Difficile à dire, mais une chose était certaine, il n'en souffrait qu'après avoir bu de cette fiole et cette fiole seulement et alors un bruit, un retard ou toute autre contrariété, suffisaient à le rendre momentanément fou. Cette fois-ci le coucou en fut la victime. Il retrouva peu à peu son calme et la censure qu'exerçait régulièrement la morale sur sa mémoire s'attela à jeter un voile sur ses derniers excès.

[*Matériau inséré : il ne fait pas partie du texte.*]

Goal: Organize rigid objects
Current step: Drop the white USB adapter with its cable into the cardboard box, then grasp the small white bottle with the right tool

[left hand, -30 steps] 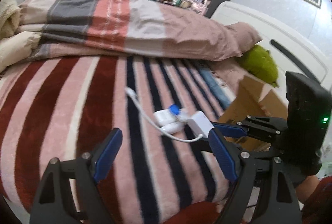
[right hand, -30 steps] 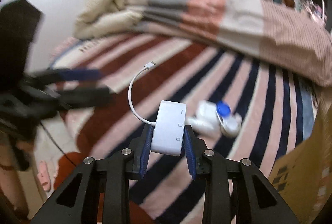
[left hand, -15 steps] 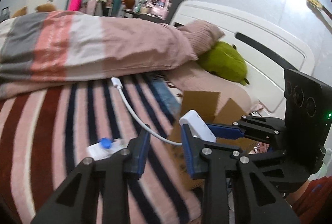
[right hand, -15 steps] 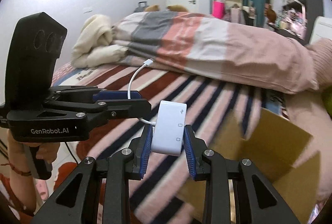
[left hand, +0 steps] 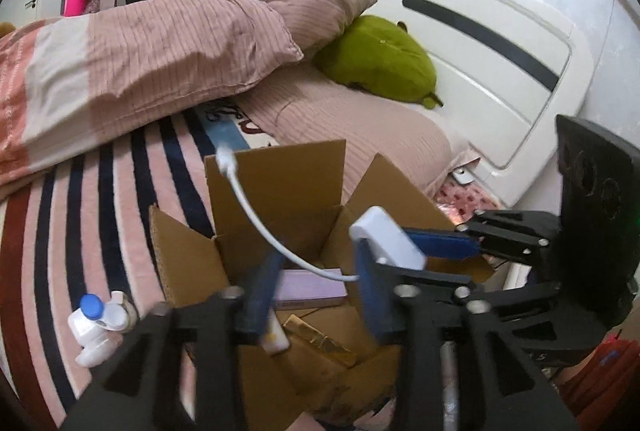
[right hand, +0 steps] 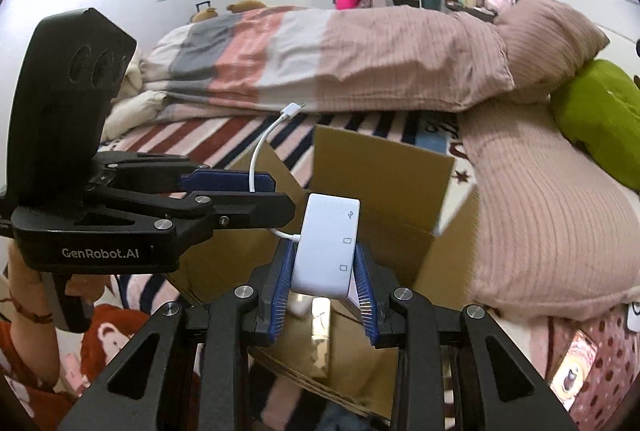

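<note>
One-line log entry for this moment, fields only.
right gripper: shut on white adapter | position: over open cardboard box | left gripper: open, holding nothing | white bottle: on blanket

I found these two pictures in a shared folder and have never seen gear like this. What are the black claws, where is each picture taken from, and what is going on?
No robot here: a person holds a two-finger gripper in each hand, each with a fisheye camera looking along its fingers. One picture comes from the left gripper, the other from the right gripper; each also shows the other tool from the side.

The right gripper is clamped on a white adapter, with its cable arching upward, above an open cardboard box on the striped blanket. The left gripper holds nothing, its fingers slightly apart.

The box already holds a few items. Small white containers, one with a blue cap, lie on the blanket beside it.
</note>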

C'était là un mécanisme d'auto-immunité qu'avait mis en place son esprit pour protéger son intégrité mentale quelque soit la situation. Ne se souvenant de rien quant à ce qui venait de se passer, il décida de prendre note de ce qu'il allait devoir entreprendre afin de mener à bien ses projets. Il s'agissait là d'une des nombreuses habitudes ou manies de Siegfried, qui ne pouvait s'empêcher de suppléer sa mémoire à l'aide de la prise de notes, que ce soit pour des événements d'une importance vitale, de simples achats ou des idées et pensées éparses. A peine eut-il pris le temps de se procurer de quoi écrire et de s'asseoir face à sa nouvelle acquisition, que quelque chose l'en détourna sans qu'il puisse se rendre compte de la présence de son propre nom sur la couverture. Ce qui l'empêcha à ce moment fatidique d'apercevoir le détail qui allait à nouveau mettre son esprit en déroute, n'était autre que la remémoration soudaine d'un événement pourtant anodin, s'étant déroulé quelques jours auparavant. Ce souvenir lui revint au moment même où il toucha du doigt quelque chose qui se trouvait dans la poche avant de son pantalon alors qu'il y passait la main. Il s'agissait d'un morceau de papier légèrement chiffonné sur lequel se trouvait écrite une adresse. Il le prit, l'observa quelques instants et le reposa sur la table avant de se lever et d'aller et venir dans toute la pièce, en proie à une forte anxiété. Il marmonnait et ne pouvait s'empêcher d'ajouter le geste à la parole en gesticulant de façon hasardeuse. Il se souvenait très bien d'où provenait cette adresse et surtout de la manière dont il l'avait obtenu et il s'interrogea alors quant à sa réponse favorable ou non à l'invitation qui lui avait été faite.